Why does C# always use callvirt? – followup

I was responding in comments, but it doesn’t allow me to use links, so here’s the long version:


Yes, marking everything as virtual would have little performance impact. It would, however, be a Bad Thing. It’s #3 on my list of deadly sins… 


cmp [exc], exc is the solution to the problem. It’s there because that’s what the JIT generates to do the null test.


Yes, you are missing something. Methods need to be marked as virtual for them to be virtual methods – this is separate from emitting the callvirt instruction.


I’m not sure I understand your example (why are you calling ToString() on b when b is already a string?). It seems to me that what you want can be handled through a method that tests for null and returns either the result of ToString() or the appropriate default value (String.Empty seems to be the logical one in this case).


Comments (3)

  1. Judah says:

    It would be a bad thing, eh? Even though it enables mocking of every instance class you create? Man, I have a hard time swallowing that.

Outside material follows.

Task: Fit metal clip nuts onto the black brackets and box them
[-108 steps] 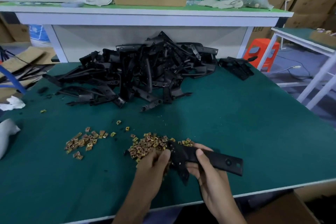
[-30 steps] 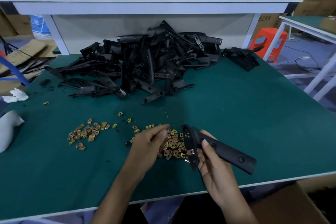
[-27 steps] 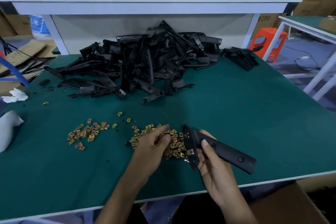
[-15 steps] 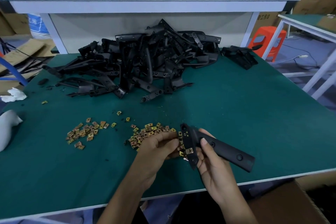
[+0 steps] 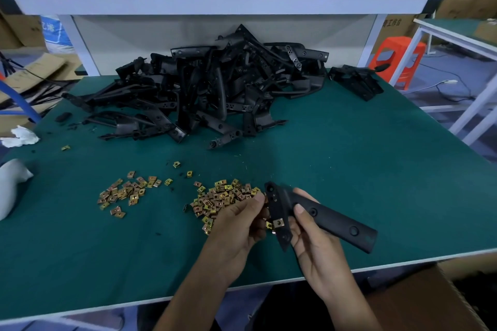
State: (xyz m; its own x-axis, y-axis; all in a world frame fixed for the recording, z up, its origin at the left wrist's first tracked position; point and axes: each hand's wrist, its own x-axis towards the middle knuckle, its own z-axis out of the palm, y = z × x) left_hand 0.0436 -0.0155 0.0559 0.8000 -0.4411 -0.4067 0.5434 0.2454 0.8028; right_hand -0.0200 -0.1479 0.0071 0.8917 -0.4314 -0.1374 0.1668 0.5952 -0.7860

    Mocking in Java is easier because methods are virtual by default. C# this is tough — you can’t intercept method calls to non-virtual methods, resulting in sometimes painful unit testing, as mock frameworks can’t tell if you’ve called some method.

  2. Miral says:

    Peripherally related to that is how all sorts of useful things in the .NET framework libraries are marked as private or internal so that they can’t be used by outside code.  I can understand why, of course, but it’s still a bit frustrating at times.